What is needed is a word-for-word restatement of all the entries.

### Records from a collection
- - - - -

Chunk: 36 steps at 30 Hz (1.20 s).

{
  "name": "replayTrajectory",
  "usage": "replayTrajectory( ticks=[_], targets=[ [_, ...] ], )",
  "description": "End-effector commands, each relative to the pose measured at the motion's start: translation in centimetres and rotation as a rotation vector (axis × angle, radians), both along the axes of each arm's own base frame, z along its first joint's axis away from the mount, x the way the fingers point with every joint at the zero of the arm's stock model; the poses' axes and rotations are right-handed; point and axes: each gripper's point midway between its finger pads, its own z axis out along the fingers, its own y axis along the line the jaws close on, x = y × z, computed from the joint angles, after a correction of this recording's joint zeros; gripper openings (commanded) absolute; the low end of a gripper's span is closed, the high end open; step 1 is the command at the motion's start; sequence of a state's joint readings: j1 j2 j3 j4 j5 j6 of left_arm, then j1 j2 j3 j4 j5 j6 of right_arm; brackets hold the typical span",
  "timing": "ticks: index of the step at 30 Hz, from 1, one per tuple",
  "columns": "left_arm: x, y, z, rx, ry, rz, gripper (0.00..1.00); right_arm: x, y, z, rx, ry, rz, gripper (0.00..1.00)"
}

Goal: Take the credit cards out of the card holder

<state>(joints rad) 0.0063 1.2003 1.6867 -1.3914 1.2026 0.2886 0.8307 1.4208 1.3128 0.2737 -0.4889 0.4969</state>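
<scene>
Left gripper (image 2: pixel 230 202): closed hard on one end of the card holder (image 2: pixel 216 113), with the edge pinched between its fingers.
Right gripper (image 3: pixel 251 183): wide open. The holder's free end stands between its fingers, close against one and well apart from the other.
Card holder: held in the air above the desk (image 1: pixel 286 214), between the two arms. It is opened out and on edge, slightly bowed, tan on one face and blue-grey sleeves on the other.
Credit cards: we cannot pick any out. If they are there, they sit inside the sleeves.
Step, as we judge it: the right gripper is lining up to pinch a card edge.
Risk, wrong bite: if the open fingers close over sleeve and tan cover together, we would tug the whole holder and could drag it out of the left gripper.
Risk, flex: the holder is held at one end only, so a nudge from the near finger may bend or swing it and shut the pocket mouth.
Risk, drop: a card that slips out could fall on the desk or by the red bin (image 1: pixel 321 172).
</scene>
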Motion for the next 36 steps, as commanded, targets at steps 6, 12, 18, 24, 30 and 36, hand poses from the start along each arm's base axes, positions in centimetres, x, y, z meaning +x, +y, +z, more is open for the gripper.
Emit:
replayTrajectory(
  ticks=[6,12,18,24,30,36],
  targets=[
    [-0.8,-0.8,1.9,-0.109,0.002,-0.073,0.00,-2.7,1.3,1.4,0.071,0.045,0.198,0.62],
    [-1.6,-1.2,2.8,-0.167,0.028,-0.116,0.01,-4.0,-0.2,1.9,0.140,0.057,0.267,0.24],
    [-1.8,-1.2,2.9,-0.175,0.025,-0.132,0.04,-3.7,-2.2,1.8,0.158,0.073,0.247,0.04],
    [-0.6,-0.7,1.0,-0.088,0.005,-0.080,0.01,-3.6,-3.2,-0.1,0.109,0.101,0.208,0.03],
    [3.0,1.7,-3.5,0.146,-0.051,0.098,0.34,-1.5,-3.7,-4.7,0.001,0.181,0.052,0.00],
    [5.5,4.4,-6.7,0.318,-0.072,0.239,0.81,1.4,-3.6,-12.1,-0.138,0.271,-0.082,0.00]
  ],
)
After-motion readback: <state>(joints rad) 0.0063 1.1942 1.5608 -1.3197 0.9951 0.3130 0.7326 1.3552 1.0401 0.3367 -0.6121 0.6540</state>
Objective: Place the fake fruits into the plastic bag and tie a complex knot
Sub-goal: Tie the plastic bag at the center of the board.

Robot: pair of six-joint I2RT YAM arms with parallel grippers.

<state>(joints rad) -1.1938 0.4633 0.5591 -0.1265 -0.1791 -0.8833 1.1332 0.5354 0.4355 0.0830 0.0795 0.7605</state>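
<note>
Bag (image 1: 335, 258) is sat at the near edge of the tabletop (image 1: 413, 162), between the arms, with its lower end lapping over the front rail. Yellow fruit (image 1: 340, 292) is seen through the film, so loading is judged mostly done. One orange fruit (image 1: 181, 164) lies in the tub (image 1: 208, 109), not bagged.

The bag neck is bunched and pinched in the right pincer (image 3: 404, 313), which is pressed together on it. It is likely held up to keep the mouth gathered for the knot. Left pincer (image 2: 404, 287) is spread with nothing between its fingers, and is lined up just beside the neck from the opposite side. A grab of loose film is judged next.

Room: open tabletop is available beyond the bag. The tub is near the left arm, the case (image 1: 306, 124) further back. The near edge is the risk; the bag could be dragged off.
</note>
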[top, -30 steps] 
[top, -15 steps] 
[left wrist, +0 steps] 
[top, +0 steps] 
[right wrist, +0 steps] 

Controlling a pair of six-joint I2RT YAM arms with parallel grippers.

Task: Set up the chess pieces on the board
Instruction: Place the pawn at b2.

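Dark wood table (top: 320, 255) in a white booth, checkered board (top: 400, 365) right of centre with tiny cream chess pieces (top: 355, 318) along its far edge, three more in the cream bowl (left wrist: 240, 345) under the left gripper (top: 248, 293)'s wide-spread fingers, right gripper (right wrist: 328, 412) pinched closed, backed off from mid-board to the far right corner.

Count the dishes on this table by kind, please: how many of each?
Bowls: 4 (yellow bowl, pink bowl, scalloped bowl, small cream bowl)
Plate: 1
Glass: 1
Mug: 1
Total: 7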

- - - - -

### ANSWER FOR THE TASK
Chunk: 36 steps at 30 Hz (1.20 s).

{
  "name": "replayTrajectory",
  "usage": "replayTrajectory( ticks=[_], targets=[ [_, ...] ], )",
  "description": "End-effector commands, each relative to the pose measured at the motion's start: translation in centimetres and rotation as a rotation vector (axis × angle, radians), both along the axes of each arm's own base frame, z along its first joint's axis away from the mount, x the way the fingers point with every joint at the zero of the arm's stock model; the poses' axes and rotations are right-handed; point and axes: each gripper's point midway between its finger pads, its own z axis out along the fingers, its own y axis along the line the jaws close on, x = y × z, computed from the joint angles, after a correction of this recording's joint zeros; gripper openings (commanded) absolute; the low end of a gripper's span is closed, the high end open; step 1 is the command at the motion's start; sequence of a state's joint readings: j1 j2 j3 j4 j5 j6 of left_arm, then j1 j2 j3 j4 j5 j6 of right_arm; brackets hold the typical span",
  "timing": "ticks: index of the step at 30 Hz, from 1, one per tuple",
  "columns": "left_arm: x, y, z, rx, ry, rz, gripper (0.00..1.00); right_arm: x, y, z, rx, ry, rz, gripper (0.00..1.00)"
}

Goal: Take the credit cards out of the card holder

<state>(joints rad) 0.0063 1.2003 1.6867 -1.3914 1.2026 0.2886 0.8307 1.4208 1.3128 0.2737 -0.4889 0.4969</state>
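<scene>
Left gripper (image 2: pixel 230 202): closed hard on one end of the card holder (image 2: pixel 216 113), with the edge pinched between its fingers.
Right gripper (image 3: pixel 251 183): wide open. The holder's free end stands between its fingers, close against one and well apart from the other.
Card holder: held in the air above the desk (image 1: pixel 286 214), between the two arms. It is opened out and on edge, slightly bowed, tan on one face and blue-grey sleeves on the other.
Credit cards: we cannot pick any out. If they are there, they sit inside the sleeves.
Step, as we judge it: the right gripper is lining up to pinch a card edge.
Risk, wrong bite: if the open fingers close over sleeve and tan cover together, we would tug the whole holder and could drag it out of the left gripper.
Risk, flex: the holder is held at one end only, so a nudge from the near finger may bend or swing it and shut the pocket mouth.
Risk, drop: a card that slips out could fall on the desk or by the red bin (image 1: pixel 321 172).
</scene>
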Motion for the next 36 steps, as commanded, targets at steps 6, 12, 18, 24, 30 and 36, hand poses from the start along each arm's base axes, positions in centimetres, x, y, z meaning +x, +y, +z, more is open for the gripper.
Emit:
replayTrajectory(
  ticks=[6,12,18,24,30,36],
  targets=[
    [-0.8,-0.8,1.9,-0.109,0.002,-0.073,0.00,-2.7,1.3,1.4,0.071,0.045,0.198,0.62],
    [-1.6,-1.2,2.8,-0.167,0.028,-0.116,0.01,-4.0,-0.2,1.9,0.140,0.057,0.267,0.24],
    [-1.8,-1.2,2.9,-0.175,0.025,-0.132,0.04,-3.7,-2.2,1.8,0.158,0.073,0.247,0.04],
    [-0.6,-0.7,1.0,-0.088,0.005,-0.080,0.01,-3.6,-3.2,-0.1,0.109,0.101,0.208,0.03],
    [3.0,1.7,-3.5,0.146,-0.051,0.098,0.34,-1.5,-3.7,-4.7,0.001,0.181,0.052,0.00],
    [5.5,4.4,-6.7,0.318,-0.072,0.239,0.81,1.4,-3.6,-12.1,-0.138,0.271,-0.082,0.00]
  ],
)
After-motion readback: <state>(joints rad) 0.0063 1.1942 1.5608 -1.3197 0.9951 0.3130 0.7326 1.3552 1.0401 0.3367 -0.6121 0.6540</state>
Objective: Place the fake fruits into the plastic bag and tie a complex knot
Sub-goal: Tie the plastic bag at the center of the board.

Robot: pair of six-joint I2RT YAM arms with parallel grippers.

<state>(joints rad) -1.1938 0.4633 0.5591 -0.1265 -0.1791 -0.8833 1.1332 0.5354 0.4355 0.0830 0.0795 0.7605</state>
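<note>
Bag (image 1: 335, 258) is sat at the near edge of the tabletop (image 1: 413, 162), between the arms, with its lower end lapping over the front rail. Yellow fruit (image 1: 340, 292) is seen through the film, so loading is judged mostly done. One orange fruit (image 1: 181, 164) lies in the tub (image 1: 208, 109), not bagged.

The bag neck is bunched and pinched in the right pincer (image 3: 404, 313), which is pressed together on it. It is likely held up to keep the mouth gathered for the knot. Left pincer (image 2: 404, 287) is spread with nothing between its fingers, and is lined up just beside the neck from the opposite side. A grab of loose film is judged next.

Room: open tabletop is available beyond the bag. The tub is near the left arm, the case (image 1: 306, 124) further back. The near edge is the risk; the bag could be dragged off.
</note>
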[top, -30 steps] 
[top, -15 steps] 
[left wrist, +0 steps] 
[top, +0 steps] 
[right wrist, +0 steps] 

Controlling a pair of six-joint I2RT YAM arms with parallel grippers.

Task: Set up the chess pieces on the board
Instruction: Place the pawn at b2.

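Dark wood table (top: 320, 255) in a white booth, checkered board (top: 400, 365) right of centre with tiny cream chess pieces (top: 355, 318) along its far edge, three more in the cream bowl (left wrist: 240, 345) under the left gripper (top: 248, 293)'s wide-spread fingers, right gripper (right wrist: 328, 412) pinched closed, backed off from mid-board to the far right corner.

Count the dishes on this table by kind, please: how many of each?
Bowls: 4 (yellow bowl, pink bowl, scalloped bowl, small cream bowl)
Plate: 1
Glass: 1
Mug: 1
Total: 7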

The response to this exercise is now complete.